Space Engineers is a voxel-based sandbox game, developed and published by Czech independent developer Keen Software House. In 2013, the initial developmental release of the game joined the Steam early access program. During the following years of active development, Space Engineers sold over one million units. In total as of 2019 the game has sold over 3.5 million copies
In May 2015, for approximately a year and a half, the game's source code was officially available and maintained by KSH to assist the modding community.
On December 15, 2016, the game entered Beta and was later officially released on February 28, 2019.

Gameplay

Gameplay of Space Engineers begins with the player selecting or joining a world with specific settings, such as the number of asteroids (an "empty world" can also be picked) and the available starting equipment. When creating or editing a world, several advanced options are available to change how the player will interact with the world, and how the worlds will appear. This includes changing the speed with which several tools and machines will work, the size of the player's inventory, and whether procedural generation will be used (effectively making the world infinite). Upon confirming the world settings, a loading screen appears while the world is generated. This screen consists of a random in-game screenshot as a backdrop, the game's logo, an animated loading icon, and a randomly selected message at the center. The message may be either a helpful gameplay hint, or one of many quotations concerning space, science, and/or engineering. Many of these quotes are from notable scientists such as Isaac Newton, Galileo Galilei, Albert Einstein, as well as authors such as Arthur C. Clarke.

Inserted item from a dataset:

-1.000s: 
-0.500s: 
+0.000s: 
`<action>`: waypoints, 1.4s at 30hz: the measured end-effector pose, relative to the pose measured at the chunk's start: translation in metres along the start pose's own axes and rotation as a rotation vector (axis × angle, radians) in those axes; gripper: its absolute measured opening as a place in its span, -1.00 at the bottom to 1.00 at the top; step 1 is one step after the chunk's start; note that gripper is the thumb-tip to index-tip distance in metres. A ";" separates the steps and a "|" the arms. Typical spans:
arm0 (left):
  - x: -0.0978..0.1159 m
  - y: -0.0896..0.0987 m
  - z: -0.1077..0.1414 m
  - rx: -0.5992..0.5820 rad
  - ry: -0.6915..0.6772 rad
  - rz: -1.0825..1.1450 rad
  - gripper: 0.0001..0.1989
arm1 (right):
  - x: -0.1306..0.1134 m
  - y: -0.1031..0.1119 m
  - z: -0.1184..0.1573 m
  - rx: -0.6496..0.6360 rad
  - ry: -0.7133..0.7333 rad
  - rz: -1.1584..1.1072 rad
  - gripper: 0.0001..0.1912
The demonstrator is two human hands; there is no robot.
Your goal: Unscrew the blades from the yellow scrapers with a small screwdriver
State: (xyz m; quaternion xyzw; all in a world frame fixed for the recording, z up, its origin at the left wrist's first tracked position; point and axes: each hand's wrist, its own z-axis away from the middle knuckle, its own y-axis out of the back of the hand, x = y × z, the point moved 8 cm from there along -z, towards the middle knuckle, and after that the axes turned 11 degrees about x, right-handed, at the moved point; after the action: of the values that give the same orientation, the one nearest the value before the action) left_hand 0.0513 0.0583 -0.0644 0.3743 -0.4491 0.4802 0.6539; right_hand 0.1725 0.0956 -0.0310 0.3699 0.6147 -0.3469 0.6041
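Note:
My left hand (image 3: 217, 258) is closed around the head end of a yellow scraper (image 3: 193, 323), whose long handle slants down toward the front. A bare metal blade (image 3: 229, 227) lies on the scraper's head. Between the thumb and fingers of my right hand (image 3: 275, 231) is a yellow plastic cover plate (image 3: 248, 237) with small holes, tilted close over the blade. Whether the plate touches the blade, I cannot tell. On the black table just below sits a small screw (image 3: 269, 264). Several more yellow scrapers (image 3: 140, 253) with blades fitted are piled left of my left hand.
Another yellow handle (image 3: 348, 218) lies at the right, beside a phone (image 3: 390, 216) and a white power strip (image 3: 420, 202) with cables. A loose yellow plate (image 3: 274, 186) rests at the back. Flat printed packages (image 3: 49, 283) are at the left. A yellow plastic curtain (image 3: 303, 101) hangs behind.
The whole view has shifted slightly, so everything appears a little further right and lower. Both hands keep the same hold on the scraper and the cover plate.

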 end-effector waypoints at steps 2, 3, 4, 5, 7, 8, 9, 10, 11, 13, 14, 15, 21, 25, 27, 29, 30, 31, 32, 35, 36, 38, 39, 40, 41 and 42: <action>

Once in-game, the player is given control of a single astronaut (referred to as a "Space Engineer") and a set of tools comprising a drill, a welder, and a grinder (if spawn with tools is on). Construction begins by choosing any block from the Engineer's inventory, and placing it anywhere in open space to create a new voxel grid. Additional blocks can then be added to this grid to create a structure.

Each block takes up a different amount of space, and can serve a structural, functional, interactive, and/or 
aesthetic purpose. Armor blocks, the most basic and common of all blocks, can be realistically damaged and deformed through collisions or the use of weapons. Some blocks have attached keypads, which can be used to view and manipulate the status of other specific blocks attached to the structure. To be functionally connected however, and to transport materials, blocks called "conveyors" must be used to connect the desired machines. "Functional" blocks require power, which can be provided by solar panels or nuclear reactors attached to the same structure. While reactors must be supplied with uranium, and produce large amounts of power while active, solar panels will continually produce a low output of power when there is line-of-sight to the sun. Once being produced, power is automatically distributed throughout the entire structure and can also be stored in batteries.

Three types of structures are available: small ships, large ships, and stations. The player can toggle between placing small and large block sizes; placing a small variant of a block will create a small ship, while placing a large variant will create a large ship. If a large block is placed in such a way that it intersects terrain voxels (such as an asteroid or planetary surface), a station is created instead. Stations use the same blocks as large ships, and can be converted into large ships by disconnecting them from the terrain (though a world setting can be changed to permit unanchored stations). "Small" and "large" structures can be connected together using connectors creating sub-grids.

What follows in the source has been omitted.